Output exactly, and only, the stretch of lines beginning at the line with "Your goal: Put" and ending at the last line of the listing below. Drop the pictures.

··········

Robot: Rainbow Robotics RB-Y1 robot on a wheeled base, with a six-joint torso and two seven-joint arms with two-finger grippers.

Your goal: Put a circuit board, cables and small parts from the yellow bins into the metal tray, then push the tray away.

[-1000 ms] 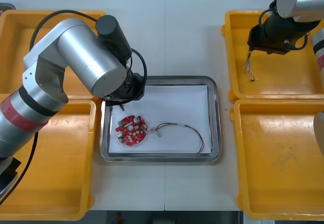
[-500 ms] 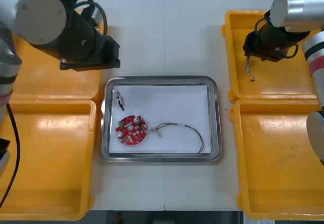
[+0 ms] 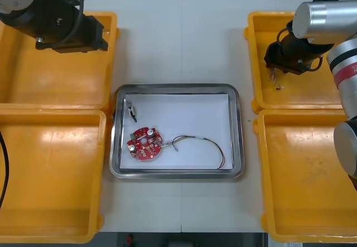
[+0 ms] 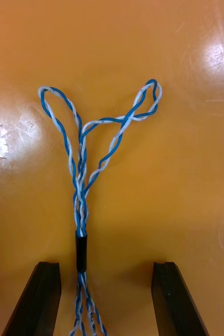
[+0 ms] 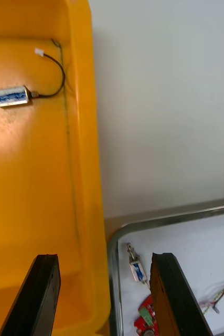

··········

§ **Written solution**:
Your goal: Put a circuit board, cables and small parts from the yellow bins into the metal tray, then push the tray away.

[-1000 ms] 
[-500 ms] 
[+0 ms] 
[+0 ms] 
[+0 ms] 

The answer to this exercise has been fully stated.